Nakhuda v Story Brook Farm Primate Sanctuary[1] introduced Darwin, the “IKEA monkey”, a Japanese macaque at the center of the case as well as the heightened media attention it received.
This case addresses ownership of an animal, and it places the distinction of the terms wild and domestic at the forefront of the discussion, asking the court to draw a line between these two classifications.
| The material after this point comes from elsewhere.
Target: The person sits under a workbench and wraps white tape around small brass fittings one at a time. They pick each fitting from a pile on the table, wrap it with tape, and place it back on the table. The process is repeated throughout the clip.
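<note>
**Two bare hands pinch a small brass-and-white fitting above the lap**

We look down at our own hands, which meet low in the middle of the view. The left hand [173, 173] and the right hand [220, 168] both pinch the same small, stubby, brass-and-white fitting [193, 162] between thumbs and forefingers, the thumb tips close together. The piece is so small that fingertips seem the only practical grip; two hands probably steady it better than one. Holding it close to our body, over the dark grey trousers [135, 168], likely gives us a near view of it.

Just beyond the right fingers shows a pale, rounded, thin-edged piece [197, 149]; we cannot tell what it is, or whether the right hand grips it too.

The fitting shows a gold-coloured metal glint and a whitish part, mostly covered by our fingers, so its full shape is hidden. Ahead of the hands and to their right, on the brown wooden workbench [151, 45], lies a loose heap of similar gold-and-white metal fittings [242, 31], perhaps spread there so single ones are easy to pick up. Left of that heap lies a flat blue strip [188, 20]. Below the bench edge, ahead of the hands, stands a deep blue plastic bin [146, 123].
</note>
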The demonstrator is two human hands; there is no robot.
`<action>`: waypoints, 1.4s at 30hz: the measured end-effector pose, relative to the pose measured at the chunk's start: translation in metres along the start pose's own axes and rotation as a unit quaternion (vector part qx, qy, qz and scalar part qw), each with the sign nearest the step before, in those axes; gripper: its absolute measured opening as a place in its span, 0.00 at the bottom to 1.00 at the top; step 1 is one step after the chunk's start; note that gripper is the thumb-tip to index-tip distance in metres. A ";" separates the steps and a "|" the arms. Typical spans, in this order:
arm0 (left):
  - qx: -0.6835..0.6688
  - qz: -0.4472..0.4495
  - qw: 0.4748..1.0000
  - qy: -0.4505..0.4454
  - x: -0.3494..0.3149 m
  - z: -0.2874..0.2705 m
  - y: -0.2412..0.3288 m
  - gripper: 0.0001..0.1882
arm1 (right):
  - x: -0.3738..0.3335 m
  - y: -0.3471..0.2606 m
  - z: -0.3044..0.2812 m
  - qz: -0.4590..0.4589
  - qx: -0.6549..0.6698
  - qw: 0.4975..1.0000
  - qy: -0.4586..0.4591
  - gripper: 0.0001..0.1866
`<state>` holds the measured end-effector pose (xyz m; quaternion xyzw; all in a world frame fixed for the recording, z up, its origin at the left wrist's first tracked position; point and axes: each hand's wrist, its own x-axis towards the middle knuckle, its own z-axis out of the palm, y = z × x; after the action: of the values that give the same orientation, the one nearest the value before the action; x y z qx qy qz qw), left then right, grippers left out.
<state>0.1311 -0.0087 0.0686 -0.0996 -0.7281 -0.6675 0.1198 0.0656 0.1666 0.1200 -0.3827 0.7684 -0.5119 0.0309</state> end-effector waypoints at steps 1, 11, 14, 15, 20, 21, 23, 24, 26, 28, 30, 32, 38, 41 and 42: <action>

The court primarily relied on the jurisprudence asserted within Campbell v Hedley[2] to define, and refine, its rationale using the Campbell principles. The court specifically mentioned that the best interests of an animal are not to be considered regarding property and ownership, “…court does not have jurisdiction to determine what is best for him…The monkey is not a child…the monkey is a chattel.”[3] In its analysis, the case of Nakhuda initially relied on Campbell and similar cases to help distinguish wild from domestic. Due to the age of the Campbell case, and society’s evolving sentiment toward animals, the inquiry conversely became whether Darwin was a domesticated animal.
Despite the court’s statement that it played no part in the outcome, the decision to allow Darwin in the possession of the sanctuary was most beneficial to his individual needs, and it was affected by the unique and complicated moniker of property that is assigned to animals.
The court’s decision found that this monkey was not considered to be a domestic animal due to his resistance and need for restraint, but the conclusion was complicated due to the court’s claim that animals are strictly chattel while nuancing the decision with non-property factors.
II. Background
Yasmin Nakhuda, an attorney at the time of the case and preceding actions, illegally and intentionally came into possession of a Japanese snow macaque that would later be named Darwin.[4] After a series of communications with an exotic pet dealer, Nakhuda agreed to buy Darwin for $10,000. Immediately after taking him home, Nakhuda experienced challenges in her attempts to domesticate the monkey, as he was regularly biting her and being difficult to manage. Due to these initial issues, Nakhuda wanted to return the monkey, but the dealer, instead, reduced the price to $5,000 and trained her to use excessive force to make him comply.[5]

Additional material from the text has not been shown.